If you’re a hardcore whole food herbivore who prides itself on making homemade, colorful meals using vegetables and whole grains or legumes – and never touching those store-bought meatless alternatives – you’ll likely turn up your noses at the fake meat out there . But before you dismiss the value of pea-based patties, it turns out they can have some powerful health benefits for people who would otherwise eat red meat.

These plant-based meat brands like Beyond, Impossible, and others often get a bad rap from both meat eaters (who point out the long list of ingredients added) and health conscious vegans (who say they’d rather eat whole foods, thank you), because it’s ultra-processed, just as rich in saturated fat as the original, or uses genetically modified ingredients to recreate the taste and texture of meat. If “real food” is your mantra, you are likely avoiding it.

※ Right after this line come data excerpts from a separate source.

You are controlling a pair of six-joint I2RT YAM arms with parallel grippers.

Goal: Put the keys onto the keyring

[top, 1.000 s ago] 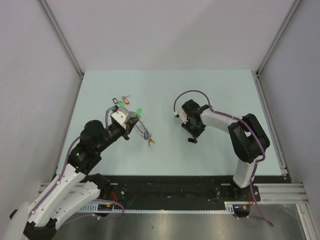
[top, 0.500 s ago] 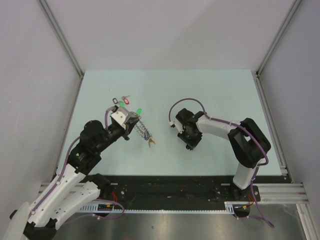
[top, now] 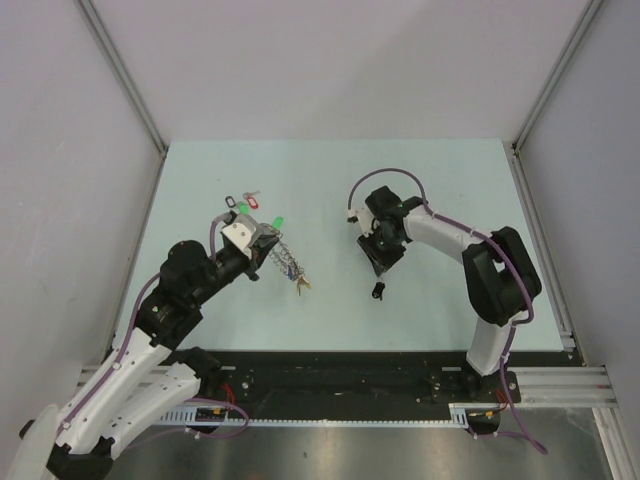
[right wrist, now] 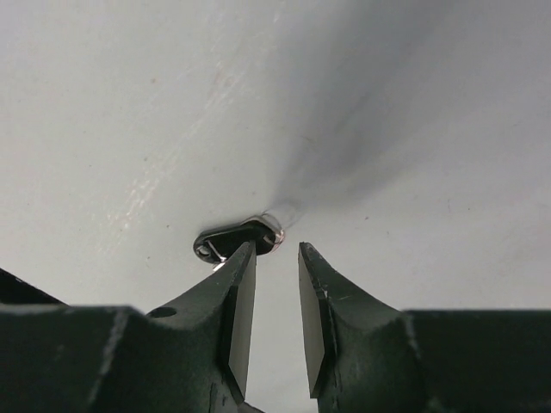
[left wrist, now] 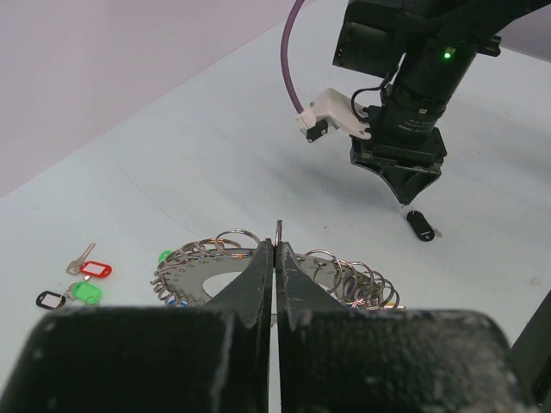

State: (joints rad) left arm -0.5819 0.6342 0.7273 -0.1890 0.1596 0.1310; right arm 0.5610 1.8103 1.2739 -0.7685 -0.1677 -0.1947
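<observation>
My left gripper [top: 266, 241] is shut on the keyring [top: 286, 262], a silvery ring hung with many small wire loops. In the left wrist view the fingertips [left wrist: 261, 255] pinch its rim [left wrist: 207, 280]. A key with a black tag [top: 378, 291] lies on the table. My right gripper [top: 381, 266] hovers just above and behind it, pointing down. In the right wrist view the jaws [right wrist: 277, 256] stand slightly apart and empty, the left tip right at the black-tagged key [right wrist: 232, 240]. It also shows in the left wrist view [left wrist: 420, 225].
Keys with black [top: 231, 200], red [top: 251, 201] and green [top: 242, 209] tags lie on the table beyond the left gripper. Another green tag [top: 277, 221] lies beside the keyring. Grey walls and metal rails [top: 540, 230] close in the pale green table [top: 450, 180].
My right arm swung left and low over the table, then drew back up and right. The black-tagged key now lies in plain sight below its fingers. The left arm has not moved.
</observation>
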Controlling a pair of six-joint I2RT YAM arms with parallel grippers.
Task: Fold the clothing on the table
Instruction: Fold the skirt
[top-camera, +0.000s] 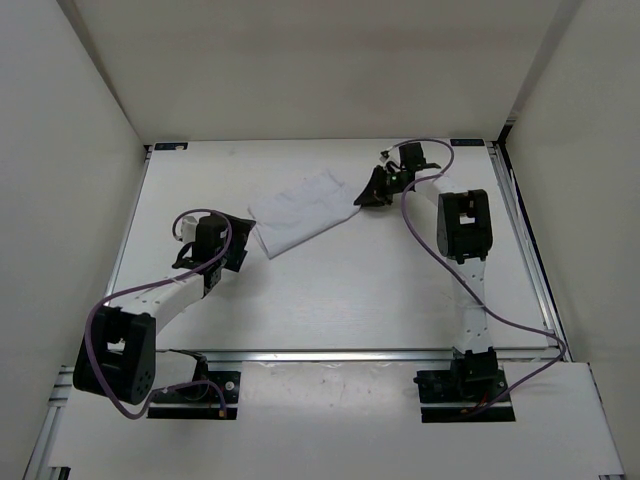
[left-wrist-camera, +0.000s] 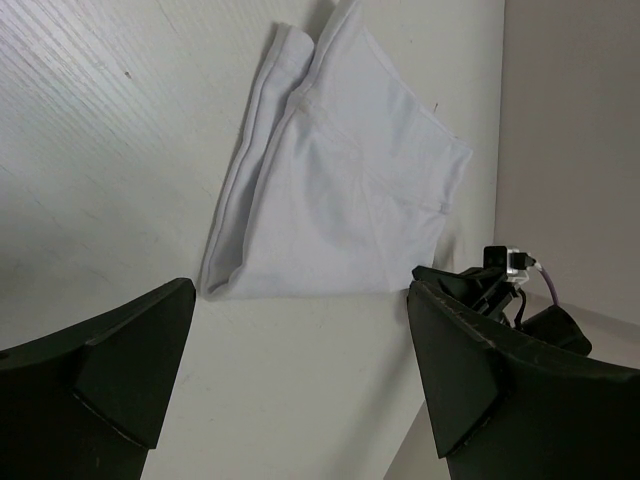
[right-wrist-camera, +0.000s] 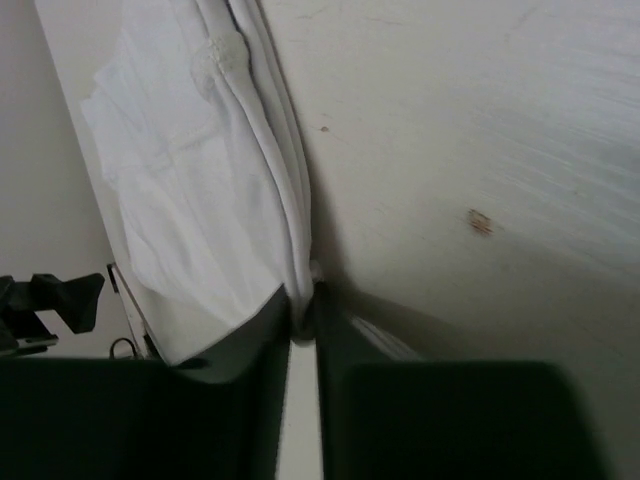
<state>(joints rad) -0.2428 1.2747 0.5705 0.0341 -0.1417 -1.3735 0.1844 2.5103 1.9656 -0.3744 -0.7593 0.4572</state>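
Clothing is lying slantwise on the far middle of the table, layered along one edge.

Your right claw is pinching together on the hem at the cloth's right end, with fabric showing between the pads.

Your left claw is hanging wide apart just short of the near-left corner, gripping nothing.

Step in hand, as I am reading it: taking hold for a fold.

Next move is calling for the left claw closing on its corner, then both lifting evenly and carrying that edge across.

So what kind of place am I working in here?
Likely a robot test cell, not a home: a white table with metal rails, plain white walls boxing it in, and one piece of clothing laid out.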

Study shows plant-based meat alternatives can help shift the microbiome

A new study found that swapping just five meat-centric meals a week for plant-based alternatives has the surprising effect of boosting your gut bacteria – in just four weeks. This is encouraging news for anyone who considers themselves flexitarians or who are gradually trying to move to a more plant-based approach for health, environmental, or ethical reasons.

The researchers, who conducted the study, published in the journal Foods, observed positive changes in the microbiome that, according to previous health research, may contribute to obesity, cardiovascular disease, diabetes, and inflammatory bowel disease, among other conditions related to inflammation and bowel health impede.

The study sheds new light on the health profile of plant-based meat alternatives and whether we should view them as highly processed foods or as a better choice than real meat.

The PBMA [plant-based meat alternatives] increased butyrate production pathways, which research has shown is beneficial for reducing inflammation and lowering the risk of irritable bowel syndrome, diabetes, and CVD [Cardiovascular Disease]and obesity, concluded the study’s lead author, Miguel Toribio-Mateas, a clinical neuroscientist with a background in nutrition, gut microbiome and brain health in the School of Applied Sciences at London South Bank University.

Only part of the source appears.